Fire Sea by Weis, Margaret

“Yes, you do. You are Sartan. You are one of us. And you did not come from this world.”

Alfred was completely nonplussed, he had no idea what to say. He couldn’t lie. Yet how he could tell the truth when, as far as he knew, he didn’t know it?

Baltazar smiled, but it was a frightening smile, tight-lipped, and filled with a strange and sudden exultation. “I see the world from which you come, I see it in your words. A fat world, a world of light and pure air. And so the ancient legends are true! Our long search must be nearing an end!”

“Search for what?” Alfred asked desperately, hoping to change the subject. He did.

“The way back to those other worlds! The way out of this one!” Baltazar leaned near, his voice pitched low, tense and eager, “Death’s Gate!”

Alfred couldn’t breathe, he felt as if he were strangling.

“If—if you will excuse me,” he stammered, trying to stand, trying to escape. “I… I’m not feeling well—”

Baltazar laid a restraining hand on Alfred’s arm. “I can arrange for you to feel worse,” He cast a glance at one of the cadavers.

Alfred gulped, gasped, and seemed to shrivel. The dog raised its head, growled, asking if the Sartan needed help.

Baltazar appeared startled at Alfred’s reaction, the necromancer looked somewhat ashamed.

“I apologize. I shouldn’t have threatened you. I am not an evil man. But,” he added in a low, passionate voice, “I am a desperate one.”

Alfred, trembling, sank back down onto the cavern floor. Reaching out an unsteady hand, he gave the dog a hesitant, reassuring pat. The animal lowered its head, resumed its quiet watch.

“That other man, the one with you, the one with the runes tattooed on his skin. What is he? He is not Sartan, not like you, not like me. But he is more like us than the others—the Little People.” Baltazar picked up a small, sharp-edged stone, held it to the softly glowing light that filled the cavern. “This stone has two faces, each different, but both part of the same rock. You and I are one side, it seems. He is another. Yet all the same.”

Baltazar’s black eyes pinned the struggling Alfred to the wall. “Tell me! Tell me about him! Tell me the truth about yourself! Did you come through Death’s Gate? Where is it?”

“I can’t tell you about Haplo,” Alfred answered faintly. “Another man’s story is his to tell or to keep hidden, as he chooses.” The Sartan was beginning to panic, decided that he could find refuge in the truth, even if it was only partial truth. “As to how I came here, it… was an accident! I didn’t mean to.”

The necromancer’s black eyes bored into him, turned their sharp blade this way and that, probing and piercing. Finally, grunting, he withdrew his gaze. Brooding, Baltazar sat staring at the location on the rock floor where the dead had lately rested.

“You are not lying,” he said finally. “You cannot lie, you are not capable of deceit. But you’re not telling the truth, either.
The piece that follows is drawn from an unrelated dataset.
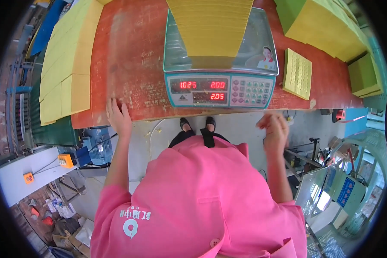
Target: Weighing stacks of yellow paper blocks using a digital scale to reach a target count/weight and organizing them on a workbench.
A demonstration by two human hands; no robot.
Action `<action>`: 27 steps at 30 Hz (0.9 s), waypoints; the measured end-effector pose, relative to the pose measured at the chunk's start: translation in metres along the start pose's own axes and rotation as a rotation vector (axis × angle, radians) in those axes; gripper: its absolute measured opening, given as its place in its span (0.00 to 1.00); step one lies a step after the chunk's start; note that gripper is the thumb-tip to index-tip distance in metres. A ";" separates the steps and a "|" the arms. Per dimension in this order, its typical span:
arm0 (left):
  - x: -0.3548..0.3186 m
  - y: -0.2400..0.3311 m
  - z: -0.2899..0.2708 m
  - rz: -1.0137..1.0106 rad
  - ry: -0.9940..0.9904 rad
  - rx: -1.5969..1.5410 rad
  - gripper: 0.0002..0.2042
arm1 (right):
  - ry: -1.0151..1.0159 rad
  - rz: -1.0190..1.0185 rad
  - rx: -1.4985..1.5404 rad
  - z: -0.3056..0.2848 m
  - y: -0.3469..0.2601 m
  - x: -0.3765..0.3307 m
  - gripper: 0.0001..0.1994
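Observation:
My left hand (118, 117) lies at the front edge of the red table (133, 69), fingers stretched out and holding nothing. My right hand (274, 131) hovers just off the same edge, below the right corner of the scale. Its fingers are curled in; whether anything is inside them is hidden. Between the hands stands a teal digital scale (221, 91) with a lit red display and a keypad. A tall stack of yellow paper sheets (210, 30) rests on its metal pan, its top cut off by the picture's edge. Neither hand touches the stack.
Right of the scale lies a small yellow bundle (297, 74) with punched rows. Larger yellow paper stacks line the table's left side (73, 64) and right side (327, 30). Machinery (339, 189) stands at lower right; a white panel with orange switch boxes (66, 161) is at left.

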State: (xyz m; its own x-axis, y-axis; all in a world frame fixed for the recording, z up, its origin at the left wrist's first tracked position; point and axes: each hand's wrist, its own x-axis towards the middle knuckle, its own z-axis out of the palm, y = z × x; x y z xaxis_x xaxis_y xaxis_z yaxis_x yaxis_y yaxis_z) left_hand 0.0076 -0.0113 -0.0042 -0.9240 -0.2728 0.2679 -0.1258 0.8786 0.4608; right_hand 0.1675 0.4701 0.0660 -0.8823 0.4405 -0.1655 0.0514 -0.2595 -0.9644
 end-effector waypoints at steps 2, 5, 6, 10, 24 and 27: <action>-0.013 -0.006 -0.003 0.316 0.035 0.272 0.23 | 0.018 0.164 0.135 0.007 0.021 -0.021 0.09; -0.012 -0.005 -0.002 0.331 0.052 0.270 0.23 | -0.043 0.220 0.167 0.026 0.030 -0.030 0.09; -0.014 -0.005 -0.003 0.329 0.053 0.273 0.23 | -0.099 0.214 0.152 0.031 0.030 -0.029 0.09; -0.016 -0.009 -0.005 0.299 0.017 0.303 0.24 | -0.166 0.211 0.116 0.033 0.031 -0.023 0.09; 0.012 0.030 -0.004 0.070 -0.082 -0.245 0.22 | 0.019 0.275 0.213 0.067 0.037 -0.033 0.08; 0.013 0.090 -0.015 -0.262 -0.217 -0.688 0.21 | -0.016 0.316 0.189 0.082 0.042 -0.038 0.08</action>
State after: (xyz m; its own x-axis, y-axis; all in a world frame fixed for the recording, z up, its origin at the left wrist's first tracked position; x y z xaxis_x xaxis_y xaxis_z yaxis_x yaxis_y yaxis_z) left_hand -0.0100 0.0582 0.0538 -0.9541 -0.2928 -0.0623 -0.1632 0.3343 0.9282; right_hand 0.1646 0.3718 0.0491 -0.8437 0.3004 -0.4448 0.2367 -0.5354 -0.8107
How can such a dichotomy exist within you?”

“Because I don’t know the truth. I don’t fully understand it and, therefore, in speaking of the small portion I see only very imperfectly, I might do irreparable harm. It is better if I keep what I know to myself.”

Baltazar’s black eyes blazed with anger, reflected the yellow firelight. Alfred faced him, steadfast and calm, blanching only slightly. It was the necromancer who broke off the attack, his frustrated rage dwindling to a heavy sorrow.

“It is said that such virtue was once ours. It is said that the very notion of one of our own kind shedding the blood of another was so impossible to conceive that no words existed in our language to speak of it. Well, we have those words now: murder, war, deceit, treachery, trickery, death. Yes, death.”

Baltazar rose to his feet. His voice cracked, its hot rage cooled and hardened, like molten rock that has flowed into a pool of chill water. “You will tell me what you know about Death’s Gate. And if you won’t tell me with your living voice, then you’ll tell me with the voice of the dead!” Half-turning, he pointed at the cadavers. “They never forget where they have been, what they have done. They forget only the reasons why they did them! And thus they are quite willing to do them again . . . and again . . . and again.”